## WHAT TO DO
A verbatim transcript of the lines below, starting at the first and ending with the one that holds "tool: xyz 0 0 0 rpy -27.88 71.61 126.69", is what should be produced.

## DATA BELOW
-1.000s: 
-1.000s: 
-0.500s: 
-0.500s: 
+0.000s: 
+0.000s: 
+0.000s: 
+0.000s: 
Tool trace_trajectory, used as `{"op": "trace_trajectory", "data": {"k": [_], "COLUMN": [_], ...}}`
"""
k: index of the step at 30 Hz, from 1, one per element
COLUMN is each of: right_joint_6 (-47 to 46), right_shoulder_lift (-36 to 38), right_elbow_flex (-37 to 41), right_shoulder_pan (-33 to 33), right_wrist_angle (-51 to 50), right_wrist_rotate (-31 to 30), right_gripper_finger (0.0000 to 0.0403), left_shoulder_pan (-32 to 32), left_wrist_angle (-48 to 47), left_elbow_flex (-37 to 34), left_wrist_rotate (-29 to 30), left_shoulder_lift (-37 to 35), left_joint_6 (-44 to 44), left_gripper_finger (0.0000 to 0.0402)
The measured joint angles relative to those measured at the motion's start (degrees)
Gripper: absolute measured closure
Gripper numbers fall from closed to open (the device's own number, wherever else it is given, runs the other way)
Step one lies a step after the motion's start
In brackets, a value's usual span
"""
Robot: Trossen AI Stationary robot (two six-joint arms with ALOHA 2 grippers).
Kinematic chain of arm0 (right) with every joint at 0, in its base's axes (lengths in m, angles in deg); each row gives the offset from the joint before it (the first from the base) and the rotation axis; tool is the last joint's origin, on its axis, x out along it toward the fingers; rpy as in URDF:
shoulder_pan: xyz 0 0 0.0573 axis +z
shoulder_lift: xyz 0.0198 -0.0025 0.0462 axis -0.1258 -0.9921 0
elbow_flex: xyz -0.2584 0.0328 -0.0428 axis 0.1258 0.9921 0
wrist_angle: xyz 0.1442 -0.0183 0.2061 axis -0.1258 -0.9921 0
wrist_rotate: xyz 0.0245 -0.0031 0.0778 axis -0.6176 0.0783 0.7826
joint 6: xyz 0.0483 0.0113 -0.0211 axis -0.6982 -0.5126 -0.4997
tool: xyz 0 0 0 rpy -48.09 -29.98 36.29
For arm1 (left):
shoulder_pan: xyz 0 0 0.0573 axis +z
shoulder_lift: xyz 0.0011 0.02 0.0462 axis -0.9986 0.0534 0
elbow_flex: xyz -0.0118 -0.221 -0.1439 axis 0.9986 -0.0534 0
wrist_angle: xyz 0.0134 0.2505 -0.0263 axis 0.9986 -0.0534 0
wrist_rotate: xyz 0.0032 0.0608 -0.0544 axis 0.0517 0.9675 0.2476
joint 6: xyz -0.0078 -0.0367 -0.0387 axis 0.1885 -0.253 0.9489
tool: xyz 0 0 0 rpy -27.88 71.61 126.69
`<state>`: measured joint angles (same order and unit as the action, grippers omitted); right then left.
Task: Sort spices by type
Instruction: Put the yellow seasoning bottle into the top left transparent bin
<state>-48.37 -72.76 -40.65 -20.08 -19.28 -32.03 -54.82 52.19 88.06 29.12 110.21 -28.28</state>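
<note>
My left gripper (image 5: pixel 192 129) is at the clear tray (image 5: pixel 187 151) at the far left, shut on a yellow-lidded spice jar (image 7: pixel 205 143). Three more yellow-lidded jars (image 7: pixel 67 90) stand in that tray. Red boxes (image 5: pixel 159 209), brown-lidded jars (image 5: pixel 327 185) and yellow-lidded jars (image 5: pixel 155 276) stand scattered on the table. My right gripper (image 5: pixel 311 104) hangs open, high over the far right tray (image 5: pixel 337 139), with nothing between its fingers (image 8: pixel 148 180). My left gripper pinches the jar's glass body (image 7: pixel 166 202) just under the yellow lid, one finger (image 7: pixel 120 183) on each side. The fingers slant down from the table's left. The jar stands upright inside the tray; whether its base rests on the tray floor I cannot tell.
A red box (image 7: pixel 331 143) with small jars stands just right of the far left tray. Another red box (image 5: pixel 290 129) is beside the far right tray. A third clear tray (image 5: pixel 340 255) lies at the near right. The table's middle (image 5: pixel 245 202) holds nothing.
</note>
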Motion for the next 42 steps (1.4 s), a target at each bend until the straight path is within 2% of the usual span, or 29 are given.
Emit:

## TASK SOLUTION
-1.000s: 
-1.000s: 
-0.500s: 
-0.500s: 
+0.000s: 
+0.000s: 
+0.000s: 
+0.000s: 
Tool trace_trajectory, used as `{"op": "trace_trajectory", "data": {"k": [_], "COLUMN": [_], ...}}`
"""
k: index of the step at 30 Hz, from 1, one per element
COLUMN is each of: right_joint_6 (-47 to 46), right_shoulder_lift (-36 to 38), right_elbow_flex (-37 to 41), right_shoulder_pan (-33 to 33), right_wrist_angle (-51 to 50), right_wrist_rotate (-31 to 30), right_gripper_finger (0.0000 to 0.0403), left_shoulder_pan (-32 to 32), left_wrist_angle (-48 to 47), left_elbow_flex (-37 to 34), left_wrist_rotate (-29 to 30), left_shoulder_lift (-37 to 35), left_joint_6 (-44 to 44), left_gripper_finger (0.0000 to 0.0402)
The measured joint angles relative to those measured at the motion's start (degrees)
Gripper: absolute measured closure
Gripper numbers fall from closed to open (the device's own number, wherever else it is given, runs the other way)
Step one lies a step after the motion's start
In brackets, a value's usual span
"""
Robot: Trossen AI Stationary robot (two six-joint arms with ALOHA 2 grippers).
Kinematic chain of arm0 (right) with every joint at 0, in its base's axes (lengths in m, angles in deg); each row gives the offset from the joint before it (the first from the base) and the rotation axis; tool is the last joint's origin, on its axis, x out along it toward the fingers; rpy as in URDF:
shoulder_pan: xyz 0 0 0.0573 axis +z
shoulder_lift: xyz 0.0198 -0.0025 0.0462 axis -0.1258 -0.9921 0
elbow_flex: xyz -0.2584 0.0328 -0.0428 axis 0.1258 0.9921 0
wrist_angle: xyz 0.1442 -0.0183 0.2061 axis -0.1258 -0.9921 0
wrist_rotate: xyz 0.0245 -0.0031 0.0778 axis -0.6176 0.0783 0.7826
joint 6: xyz 0.0483 0.0113 -0.0211 axis -0.6982 -0.5126 -0.4997
tool: xyz 0 0 0 rpy -48.09 -29.98 36.29
For arm1 (left):
shoulder_pan: xyz 0 0 0.0573 axis +z
shoulder_lift: xyz 0.0011 0.02 0.0462 axis -0.9986 0.0534 0
elbow_flex: xyz -0.0118 -0.221 -0.1439 axis 0.9986 -0.0534 0
wrist_angle: xyz 0.0134 0.2505 -0.0263 axis 0.9986 -0.0534 0
wrist_rotate: xyz 0.0032 0.0608 -0.0544 axis 0.0517 0.9675 0.2476
joint 6: xyz -0.0078 -0.0367 -0.0387 axis 0.1885 -0.253 0.9489
tool: xyz 0 0 0 rpy -27.88 71.61 126.69

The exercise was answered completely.